# ASSIGNMENT
Answer with a number only, stating how many lines of the records hold the word "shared".

[Records excerpted from a collection]
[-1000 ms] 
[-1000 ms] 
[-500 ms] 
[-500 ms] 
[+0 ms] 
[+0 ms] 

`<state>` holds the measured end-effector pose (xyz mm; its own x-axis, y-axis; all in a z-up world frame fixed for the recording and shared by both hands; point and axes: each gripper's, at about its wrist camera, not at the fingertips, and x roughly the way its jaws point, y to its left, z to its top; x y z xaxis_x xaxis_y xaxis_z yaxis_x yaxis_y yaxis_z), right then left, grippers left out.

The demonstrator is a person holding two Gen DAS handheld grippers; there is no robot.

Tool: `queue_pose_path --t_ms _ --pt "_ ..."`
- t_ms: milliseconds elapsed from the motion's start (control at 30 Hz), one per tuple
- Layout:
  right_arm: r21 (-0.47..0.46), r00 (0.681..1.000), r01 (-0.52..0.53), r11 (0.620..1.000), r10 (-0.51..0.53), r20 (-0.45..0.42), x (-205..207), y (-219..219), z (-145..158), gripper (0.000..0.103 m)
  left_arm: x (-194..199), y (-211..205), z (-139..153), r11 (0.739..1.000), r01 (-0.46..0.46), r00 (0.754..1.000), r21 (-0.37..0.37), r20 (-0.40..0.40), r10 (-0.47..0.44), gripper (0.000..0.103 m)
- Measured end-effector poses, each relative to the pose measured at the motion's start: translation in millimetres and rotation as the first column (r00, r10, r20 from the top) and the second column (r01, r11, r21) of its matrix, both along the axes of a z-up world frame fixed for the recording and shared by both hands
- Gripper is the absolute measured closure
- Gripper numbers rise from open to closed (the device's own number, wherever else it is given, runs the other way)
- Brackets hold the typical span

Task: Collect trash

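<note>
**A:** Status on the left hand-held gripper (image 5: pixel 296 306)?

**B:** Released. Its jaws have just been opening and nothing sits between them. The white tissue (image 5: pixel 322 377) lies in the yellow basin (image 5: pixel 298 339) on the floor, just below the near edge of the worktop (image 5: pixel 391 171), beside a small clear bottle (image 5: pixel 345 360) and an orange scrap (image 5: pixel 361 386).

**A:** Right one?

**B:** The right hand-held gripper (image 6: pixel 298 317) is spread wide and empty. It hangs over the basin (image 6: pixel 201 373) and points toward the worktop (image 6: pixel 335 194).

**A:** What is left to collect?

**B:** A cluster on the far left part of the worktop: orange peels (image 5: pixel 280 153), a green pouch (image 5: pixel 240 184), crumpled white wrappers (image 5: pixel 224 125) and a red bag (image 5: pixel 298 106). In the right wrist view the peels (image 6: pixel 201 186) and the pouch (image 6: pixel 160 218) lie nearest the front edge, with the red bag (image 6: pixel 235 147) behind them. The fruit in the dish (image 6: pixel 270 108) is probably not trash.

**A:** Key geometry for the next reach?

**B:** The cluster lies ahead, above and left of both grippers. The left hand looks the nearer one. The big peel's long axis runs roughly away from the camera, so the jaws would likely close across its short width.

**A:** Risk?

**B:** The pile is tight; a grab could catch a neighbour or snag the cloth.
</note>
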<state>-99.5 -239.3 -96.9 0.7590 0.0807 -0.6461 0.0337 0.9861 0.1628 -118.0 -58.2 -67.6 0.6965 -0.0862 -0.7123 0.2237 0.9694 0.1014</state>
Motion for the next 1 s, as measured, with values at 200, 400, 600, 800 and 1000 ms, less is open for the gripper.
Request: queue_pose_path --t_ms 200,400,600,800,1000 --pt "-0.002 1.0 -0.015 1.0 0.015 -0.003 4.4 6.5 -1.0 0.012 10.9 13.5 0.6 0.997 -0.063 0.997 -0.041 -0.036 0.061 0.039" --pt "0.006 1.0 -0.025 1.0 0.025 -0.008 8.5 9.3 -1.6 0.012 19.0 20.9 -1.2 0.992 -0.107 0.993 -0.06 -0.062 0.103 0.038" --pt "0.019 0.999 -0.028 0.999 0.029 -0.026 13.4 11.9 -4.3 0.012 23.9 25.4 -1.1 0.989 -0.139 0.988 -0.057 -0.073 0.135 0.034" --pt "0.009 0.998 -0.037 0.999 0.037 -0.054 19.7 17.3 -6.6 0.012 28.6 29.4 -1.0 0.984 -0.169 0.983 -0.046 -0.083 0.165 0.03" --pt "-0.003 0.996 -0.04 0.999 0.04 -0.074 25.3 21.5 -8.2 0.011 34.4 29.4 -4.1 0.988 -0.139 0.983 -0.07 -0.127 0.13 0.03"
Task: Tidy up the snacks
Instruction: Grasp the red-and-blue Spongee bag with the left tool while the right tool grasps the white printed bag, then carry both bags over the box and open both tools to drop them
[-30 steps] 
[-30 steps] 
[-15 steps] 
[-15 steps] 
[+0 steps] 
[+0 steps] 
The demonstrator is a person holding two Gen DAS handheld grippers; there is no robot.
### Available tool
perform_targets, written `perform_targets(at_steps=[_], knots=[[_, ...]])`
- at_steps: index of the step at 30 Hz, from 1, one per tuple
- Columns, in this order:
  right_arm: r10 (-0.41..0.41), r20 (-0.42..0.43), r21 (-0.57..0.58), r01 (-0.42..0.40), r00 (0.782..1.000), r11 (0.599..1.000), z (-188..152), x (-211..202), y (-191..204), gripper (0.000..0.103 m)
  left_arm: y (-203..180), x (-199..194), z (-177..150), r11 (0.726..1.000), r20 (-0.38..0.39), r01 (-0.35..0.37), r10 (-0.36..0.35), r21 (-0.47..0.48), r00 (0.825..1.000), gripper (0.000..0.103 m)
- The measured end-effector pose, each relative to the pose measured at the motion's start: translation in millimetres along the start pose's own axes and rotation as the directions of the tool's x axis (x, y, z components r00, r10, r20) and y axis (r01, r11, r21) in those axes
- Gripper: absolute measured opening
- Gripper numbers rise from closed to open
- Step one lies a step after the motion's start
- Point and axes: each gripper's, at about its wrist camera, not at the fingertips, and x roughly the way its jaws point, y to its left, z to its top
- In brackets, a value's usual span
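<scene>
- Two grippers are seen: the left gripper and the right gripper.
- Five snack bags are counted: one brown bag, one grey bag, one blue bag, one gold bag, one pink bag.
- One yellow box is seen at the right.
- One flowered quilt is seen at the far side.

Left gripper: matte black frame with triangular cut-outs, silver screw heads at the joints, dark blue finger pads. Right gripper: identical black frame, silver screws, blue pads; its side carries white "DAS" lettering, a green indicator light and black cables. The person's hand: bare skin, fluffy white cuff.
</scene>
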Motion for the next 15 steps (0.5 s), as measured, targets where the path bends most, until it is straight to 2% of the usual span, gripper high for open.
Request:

# RESPONSE AREA
2